Sometimes GHB is also used to help people fall asleep after a party weekend and the use of amphetamines. In biological terms, GHB takes on a similar function to alcohol or benzodiazepines (blockade of neurotransmitters). Therefore, mixing GHB with alcohol and benzodiazepines, but also with allergy medication, is life-threatening, as it can cause fainting and respiratory arrest.

However, studies also show that users have a very high level of competence. 95% use safer use techniques such as dosing aids or timers. Nevertheless, over 50% of regular users have already experienced loss of consciousness as a result of overdosing or mixed use. This shows how challenging GHB is to use. Dosing aids or timers also give a false sense of security: the body is not a machine and the same dose can have very different effects on two different days. Repeated use also increases the effect.

GHB is not only a challenge for prevention, but also for therapy. Both a psychological and a physical dependency develop relatively quickly. The withdrawal symptoms are life-threatening: 70% develop delirium; a life-threatening state of emergency with symptoms such as epileptic seizures, motor disorders, anxiety and panic, and complete confusion. Withdrawal from GHB use is extremely demanding and must be carried out in a hospital setting with close supervision and a gradual reduction in dosage.

In terms of everyday prevention, the motivation to use must be the main focus. We have to recognise how closely GHB is linked to sexuality and sexual spaces and take this into account in counselling: What alternative functional strategies can I develop?

Therapy (Anne Iking, Marcus Pfliegensdörfer, Urs Gamsavar, Tim Niebuhr)

If the motive for consuming chemsex is to enhance pleasure and performance, this is a strong predictor of relapse. It has also been shown that HIV infection can have a strong influence on consumption. Chemsex can be used to cope with negative feelings such as shame or fear.

The substance is always the most effective way of achieving a reward, while all the alternatives are more elaborate. Changing consumption behaviour requires the creation of a more diverse identity and a new way of forming relationships. Therapy can help people with this. Users need to learn to diversify pleasure and leisure activities. The central task in therapy is: how can basic needs be fulfilled differently? How can I reward myself differently?

Beyond Harm Reduction (Mati Klitgard, Lyu Azbel, Juliana Gleeson, Fouad Marei)

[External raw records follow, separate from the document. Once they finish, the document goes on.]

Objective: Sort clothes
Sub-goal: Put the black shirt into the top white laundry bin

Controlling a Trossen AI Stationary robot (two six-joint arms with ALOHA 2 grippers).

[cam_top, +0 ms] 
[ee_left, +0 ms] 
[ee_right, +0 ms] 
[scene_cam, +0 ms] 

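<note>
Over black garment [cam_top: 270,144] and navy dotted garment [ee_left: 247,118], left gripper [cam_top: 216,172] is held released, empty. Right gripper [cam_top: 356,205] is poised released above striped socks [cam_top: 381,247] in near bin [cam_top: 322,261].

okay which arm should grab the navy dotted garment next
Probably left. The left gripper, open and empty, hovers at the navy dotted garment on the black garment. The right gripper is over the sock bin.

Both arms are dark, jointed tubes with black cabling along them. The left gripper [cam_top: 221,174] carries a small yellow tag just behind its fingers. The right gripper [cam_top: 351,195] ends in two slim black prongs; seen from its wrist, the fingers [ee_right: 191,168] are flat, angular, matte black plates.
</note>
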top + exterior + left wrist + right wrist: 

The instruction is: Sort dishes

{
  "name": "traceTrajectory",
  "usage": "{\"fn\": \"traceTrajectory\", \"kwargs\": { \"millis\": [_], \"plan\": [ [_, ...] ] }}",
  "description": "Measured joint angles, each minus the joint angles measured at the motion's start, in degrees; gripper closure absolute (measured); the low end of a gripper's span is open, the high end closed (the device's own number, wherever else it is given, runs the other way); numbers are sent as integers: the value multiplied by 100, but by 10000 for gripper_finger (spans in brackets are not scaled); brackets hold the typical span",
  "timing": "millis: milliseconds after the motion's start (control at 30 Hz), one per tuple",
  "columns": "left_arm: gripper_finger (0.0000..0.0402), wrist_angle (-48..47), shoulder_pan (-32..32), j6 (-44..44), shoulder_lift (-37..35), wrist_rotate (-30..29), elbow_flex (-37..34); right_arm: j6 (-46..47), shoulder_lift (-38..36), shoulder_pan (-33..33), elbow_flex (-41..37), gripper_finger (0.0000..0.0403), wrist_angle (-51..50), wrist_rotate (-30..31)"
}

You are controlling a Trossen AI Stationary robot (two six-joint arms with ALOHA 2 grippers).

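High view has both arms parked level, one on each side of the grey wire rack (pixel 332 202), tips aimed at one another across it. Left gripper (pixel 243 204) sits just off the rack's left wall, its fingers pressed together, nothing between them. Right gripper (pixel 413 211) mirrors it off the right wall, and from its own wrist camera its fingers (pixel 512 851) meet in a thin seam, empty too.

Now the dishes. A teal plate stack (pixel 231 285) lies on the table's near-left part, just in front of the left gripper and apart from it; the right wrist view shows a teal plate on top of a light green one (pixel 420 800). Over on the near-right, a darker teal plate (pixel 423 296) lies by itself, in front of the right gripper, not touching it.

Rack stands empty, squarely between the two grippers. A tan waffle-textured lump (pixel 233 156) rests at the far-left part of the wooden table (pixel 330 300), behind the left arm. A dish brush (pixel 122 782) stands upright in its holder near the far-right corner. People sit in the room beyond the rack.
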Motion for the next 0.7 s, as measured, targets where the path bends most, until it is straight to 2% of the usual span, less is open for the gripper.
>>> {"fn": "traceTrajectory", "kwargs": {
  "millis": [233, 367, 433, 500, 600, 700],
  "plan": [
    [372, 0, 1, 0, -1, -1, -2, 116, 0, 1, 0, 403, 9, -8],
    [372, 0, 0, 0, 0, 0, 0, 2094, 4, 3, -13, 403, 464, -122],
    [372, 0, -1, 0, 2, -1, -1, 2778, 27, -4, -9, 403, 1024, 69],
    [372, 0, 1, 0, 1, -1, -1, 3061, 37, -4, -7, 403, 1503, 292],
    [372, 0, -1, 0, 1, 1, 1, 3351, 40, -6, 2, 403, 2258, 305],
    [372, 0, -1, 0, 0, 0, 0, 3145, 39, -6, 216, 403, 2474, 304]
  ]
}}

Like every paradigm, the idea of harm reduction means that we can see certain things better, but we can no longer perceive others. This makes it all the more important to always examine our own measures in terms of a social-theoretical question: does our work contribute to the ideal of individuals and collectives that we have? Work must remain iterative, flexible and experimental.

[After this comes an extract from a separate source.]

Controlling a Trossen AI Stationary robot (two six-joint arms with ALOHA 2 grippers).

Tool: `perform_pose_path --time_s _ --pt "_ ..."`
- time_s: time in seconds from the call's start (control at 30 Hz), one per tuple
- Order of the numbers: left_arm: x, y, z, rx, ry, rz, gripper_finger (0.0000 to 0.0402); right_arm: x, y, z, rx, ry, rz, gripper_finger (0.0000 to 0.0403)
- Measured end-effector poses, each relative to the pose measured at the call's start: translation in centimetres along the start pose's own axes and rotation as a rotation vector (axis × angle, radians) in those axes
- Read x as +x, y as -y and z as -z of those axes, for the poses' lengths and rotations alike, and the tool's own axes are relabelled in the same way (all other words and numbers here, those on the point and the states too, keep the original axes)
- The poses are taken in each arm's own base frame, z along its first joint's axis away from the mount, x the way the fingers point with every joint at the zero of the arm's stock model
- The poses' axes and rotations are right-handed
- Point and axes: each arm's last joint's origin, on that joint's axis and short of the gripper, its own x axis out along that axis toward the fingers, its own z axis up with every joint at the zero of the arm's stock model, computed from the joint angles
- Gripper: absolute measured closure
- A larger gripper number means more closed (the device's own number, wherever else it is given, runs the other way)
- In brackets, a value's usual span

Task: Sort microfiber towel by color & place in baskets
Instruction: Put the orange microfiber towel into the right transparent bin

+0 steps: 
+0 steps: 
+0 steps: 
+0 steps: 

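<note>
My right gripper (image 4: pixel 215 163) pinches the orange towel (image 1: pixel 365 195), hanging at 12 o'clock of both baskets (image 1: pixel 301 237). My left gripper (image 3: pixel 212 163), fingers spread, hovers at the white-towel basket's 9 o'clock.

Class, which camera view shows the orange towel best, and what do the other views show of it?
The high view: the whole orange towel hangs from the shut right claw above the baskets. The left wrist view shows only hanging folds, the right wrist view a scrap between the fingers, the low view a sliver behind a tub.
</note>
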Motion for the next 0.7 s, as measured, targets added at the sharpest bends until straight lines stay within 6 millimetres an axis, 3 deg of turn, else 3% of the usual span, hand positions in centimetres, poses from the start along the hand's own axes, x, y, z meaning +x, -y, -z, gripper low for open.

The media coverage of chemsex is harmful to those affected and to the work of professionals. It fuels a moral sex panic and claims to have discovered a phenomenon. Experts respond by taking a problem-oriented approach. However, this approach overlooks the fact that chemsex is not simply destructive (‘Flirthing With Death’), but also has a productive effect (‘Life Affirming Practices’). This ‘gay infrastructure’ of chemsex provides answers to isolation, loneliness, pressure to perform and the privatisation of social spaces.

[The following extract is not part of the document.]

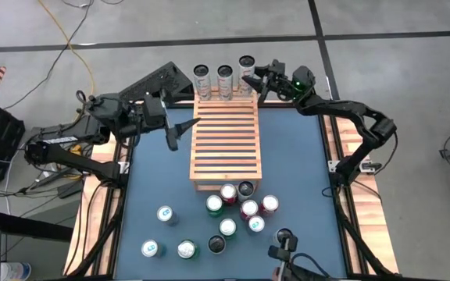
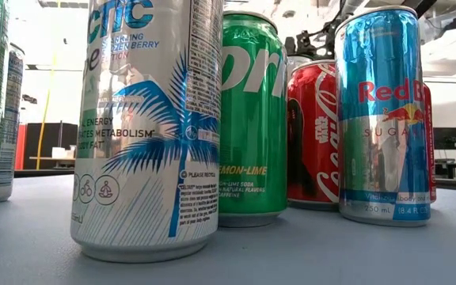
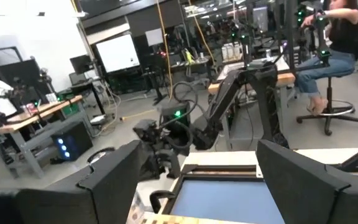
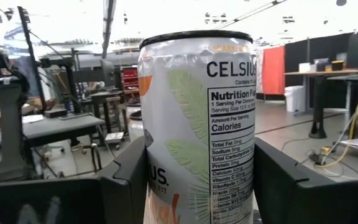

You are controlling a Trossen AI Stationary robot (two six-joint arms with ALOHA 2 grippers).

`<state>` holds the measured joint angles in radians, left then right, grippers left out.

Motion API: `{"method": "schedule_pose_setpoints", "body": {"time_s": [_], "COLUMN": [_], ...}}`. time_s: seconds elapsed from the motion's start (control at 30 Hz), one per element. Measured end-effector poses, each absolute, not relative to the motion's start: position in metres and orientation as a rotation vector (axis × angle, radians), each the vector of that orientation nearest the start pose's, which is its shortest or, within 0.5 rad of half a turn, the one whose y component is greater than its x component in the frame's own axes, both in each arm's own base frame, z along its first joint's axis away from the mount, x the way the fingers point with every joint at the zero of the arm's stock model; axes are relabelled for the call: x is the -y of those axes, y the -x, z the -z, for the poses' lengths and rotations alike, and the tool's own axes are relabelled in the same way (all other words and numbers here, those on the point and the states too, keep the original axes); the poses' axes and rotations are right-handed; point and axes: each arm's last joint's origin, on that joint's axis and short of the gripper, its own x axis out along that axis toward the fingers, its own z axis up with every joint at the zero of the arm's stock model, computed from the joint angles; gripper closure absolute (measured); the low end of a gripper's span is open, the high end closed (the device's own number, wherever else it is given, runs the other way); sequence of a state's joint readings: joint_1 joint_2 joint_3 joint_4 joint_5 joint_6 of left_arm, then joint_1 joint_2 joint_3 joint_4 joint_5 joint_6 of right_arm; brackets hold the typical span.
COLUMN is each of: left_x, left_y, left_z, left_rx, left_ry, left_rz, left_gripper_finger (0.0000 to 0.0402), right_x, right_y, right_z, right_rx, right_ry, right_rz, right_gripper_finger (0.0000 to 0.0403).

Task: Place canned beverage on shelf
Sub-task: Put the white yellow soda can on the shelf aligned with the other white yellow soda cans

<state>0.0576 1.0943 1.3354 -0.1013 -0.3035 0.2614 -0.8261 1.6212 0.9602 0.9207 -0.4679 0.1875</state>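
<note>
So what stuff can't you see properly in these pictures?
- Low view: the shelf is hidden behind the big cans up front.
- Right wrist view: the Celsius can is cut off at the bottom edge.
- High view: labels on the loose cans are too small to read.
- Left wrist view: the shelf is cut off.

- Three cans (image 1: 224, 80) stand in a row along the shelf's (image 1: 225, 144) far edge.
- Loose cans (image 1: 237, 211) cluster on the surface (image 1: 295, 172) before its near edge.
</note>
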Motion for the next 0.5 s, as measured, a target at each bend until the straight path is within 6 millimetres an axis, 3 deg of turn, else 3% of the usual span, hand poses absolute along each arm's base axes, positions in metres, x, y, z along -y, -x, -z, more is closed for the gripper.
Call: {"method": "schedule_pose_setpoints", "body": {"time_s": [0.23,0.5], "left_x": [-0.021,-0.028], "left_y": [-0.217,-0.215], "left_z": [-0.468,-0.470], "left_rx": [0.090,0.119], "left_ry": [-0.248,-0.200], "left_rz": [-0.376,-0.320], "left_gripper_finger": [0.0097,0.0097], "right_x": [0.249,0.243], "right_y": [-0.231,-0.237], "right_z": [-0.264,-0.268], "right_rx": [0.278,0.281], "right_ry": [-0.060,-0.027], "right_rz": [0.355,0.283], "right_gripper_finger": [0.0195,0.0195]}}
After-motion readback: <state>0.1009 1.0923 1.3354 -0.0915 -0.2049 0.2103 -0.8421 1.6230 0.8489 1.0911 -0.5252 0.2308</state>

‘Yes, I can live without drugs. But is it fun?’ We also have to find social answers to this. Chemsex drowns out loneliness with fun, but all too often chemsex parties are left even lonelier than when they arrived. The indifference of people to passion, lust, connection and friendship, which is promoted by our society but also by substances like cocaine, makes the damage greater than what we generally understand by harm reduction.

We need to not only minimise the damage, but also maximise the opportunities. To do this, we need to recontextualise chemsex. In doing so, we quickly see how great the challenges are in terms of loneliness, poverty and consumerism, and where our task lies (also).